PSEG CEO Ralph Izzo | © RTO Insider

“Instead of driving changes for appropriate market price signals, PJM remains a facilitator to implement changes that achieve stakeholder consensus,” they said. “This is simply not enough.”

“This letter is one of a number of communications we expect to receive on the subject of reserve price formation and the stakeholder process in advance on the next PJM Board of Managers meeting,” PJM spokeswoman Susan Buehler said. “The board will take all stakeholder comments into consideration before reaching any decisions.”

Jeff Dennis, managing director and general counsel of Advanced Energy Economy, criticized the companies’ reliance on the NERC report and PJM’s own fuel security study as the basis for pushing through regulatory changes without stakeholder consensus.

“Let’s be clear — they’re trying to shortcut the stakeholder process on those issues based on two reports that make no showing of likely reliability risks in the near or immediate term, finding long-term risks in only the most extreme scenarios,” he tweeted Thursday. “If we’re going to continue the search for the black swan, let’s at least do it in an open, technology-neutral way that actually addresses demonstrated grid needs, rather than forcing discriminatory tech-specific market rules that benefit fuel-dependent resources.”

Stakeholder Deadlock

The executives’ letter came less than a week after the Markets and Reliability Committee failed to approve any of five price formation proposals — from PJM, Calpine, the Independent Market Monitor, the D.C. Office of the People’s Counsel and Vistra Energy.

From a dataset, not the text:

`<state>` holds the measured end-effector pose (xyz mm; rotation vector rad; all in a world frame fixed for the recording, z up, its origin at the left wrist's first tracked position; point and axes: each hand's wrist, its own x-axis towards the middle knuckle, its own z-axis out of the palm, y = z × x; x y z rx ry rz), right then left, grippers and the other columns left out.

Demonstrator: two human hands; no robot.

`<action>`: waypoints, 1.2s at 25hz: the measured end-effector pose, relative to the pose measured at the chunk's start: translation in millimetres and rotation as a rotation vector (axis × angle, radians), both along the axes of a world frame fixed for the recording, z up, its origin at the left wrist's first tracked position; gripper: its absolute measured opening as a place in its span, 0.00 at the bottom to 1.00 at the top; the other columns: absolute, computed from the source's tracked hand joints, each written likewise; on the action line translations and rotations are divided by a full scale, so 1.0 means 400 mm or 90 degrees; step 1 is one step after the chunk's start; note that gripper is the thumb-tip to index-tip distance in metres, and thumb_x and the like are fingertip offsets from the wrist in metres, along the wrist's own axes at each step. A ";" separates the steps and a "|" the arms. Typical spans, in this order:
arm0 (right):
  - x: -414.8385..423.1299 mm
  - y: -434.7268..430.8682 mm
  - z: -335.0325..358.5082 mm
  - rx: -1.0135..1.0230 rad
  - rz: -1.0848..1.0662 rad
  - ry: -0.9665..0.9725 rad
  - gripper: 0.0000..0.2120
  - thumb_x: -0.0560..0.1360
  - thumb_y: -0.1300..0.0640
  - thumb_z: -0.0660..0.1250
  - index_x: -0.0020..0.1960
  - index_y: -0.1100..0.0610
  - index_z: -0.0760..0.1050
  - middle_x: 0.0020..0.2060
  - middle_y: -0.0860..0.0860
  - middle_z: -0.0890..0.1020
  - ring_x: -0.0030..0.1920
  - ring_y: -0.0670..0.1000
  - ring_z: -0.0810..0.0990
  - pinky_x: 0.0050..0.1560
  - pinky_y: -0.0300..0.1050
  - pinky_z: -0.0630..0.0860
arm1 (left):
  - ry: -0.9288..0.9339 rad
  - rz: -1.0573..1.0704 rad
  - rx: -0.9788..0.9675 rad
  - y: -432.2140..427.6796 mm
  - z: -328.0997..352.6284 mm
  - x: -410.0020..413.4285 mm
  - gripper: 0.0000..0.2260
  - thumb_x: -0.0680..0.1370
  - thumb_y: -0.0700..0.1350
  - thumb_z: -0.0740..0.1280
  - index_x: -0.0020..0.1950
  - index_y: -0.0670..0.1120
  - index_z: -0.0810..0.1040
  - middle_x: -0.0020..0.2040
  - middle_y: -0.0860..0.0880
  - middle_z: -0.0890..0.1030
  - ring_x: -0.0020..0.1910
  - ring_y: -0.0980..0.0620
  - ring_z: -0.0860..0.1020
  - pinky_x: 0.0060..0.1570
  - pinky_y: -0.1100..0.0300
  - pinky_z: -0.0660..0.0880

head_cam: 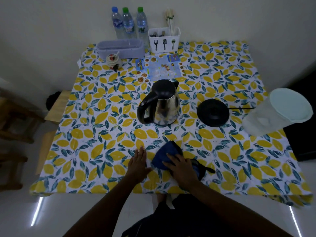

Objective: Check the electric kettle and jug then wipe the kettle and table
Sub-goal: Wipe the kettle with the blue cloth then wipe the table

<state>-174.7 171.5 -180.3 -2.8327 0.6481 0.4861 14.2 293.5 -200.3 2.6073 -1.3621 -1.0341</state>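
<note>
A crumpled blue cloth (pixel 166 155) is pressed flat under the right hand (pixel 182 166); the left hand (pixel 138 165) is laid open on the glossy table (pixel 85 134). Mid-table, a lidded steel kettle (pixel 162 103) is seen off its round black base (pixel 212 112)

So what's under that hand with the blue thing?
The right hand lies flat on a blue cloth, which sits on the lemon-print tablecloth. The tablecloth beneath the cloth is covered.

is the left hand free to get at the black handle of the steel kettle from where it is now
Probably yes. The left hand lies flat and empty on the lemon-print tablecloth. The steel kettle's black handle faces its side, with only bare cloth between. The right hand rests on the blue cloth, off that path.
</note>
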 end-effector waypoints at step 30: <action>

FirstEnergy CEO Charles E. Jones | FirstEnergy

At the Jan. 24 meeting, load interests balked at the Jan. 31 deadline set by the board for stakeholder action. Exelon’s Jason Barker expressed frustration over the load interests’ request for more time after more than a year of discussions, saying “the time is now to move forward.” (See PJM Stakeholders Deadlock on Energy Price Formation.)

More than 60% of transmission owners voted in favor PJM’s plan or Calpine’s compromise package. The Vistra plan likewise received 86% support from TOs. Electric distributors and end-use customers unanimously supported the Monitor proposal instead. None came close to the two-thirds sector-weighted vote needed for approval.

PJM CEO Andy Ott said last week the board will consider input from both the MRC and upcoming Liaison Committee meetings before submitting a FERC filing on the issue. The Members Committee agreed to hold a special conference call no later than Feb. 8 if additional discussions yield a potential compromise in the interim.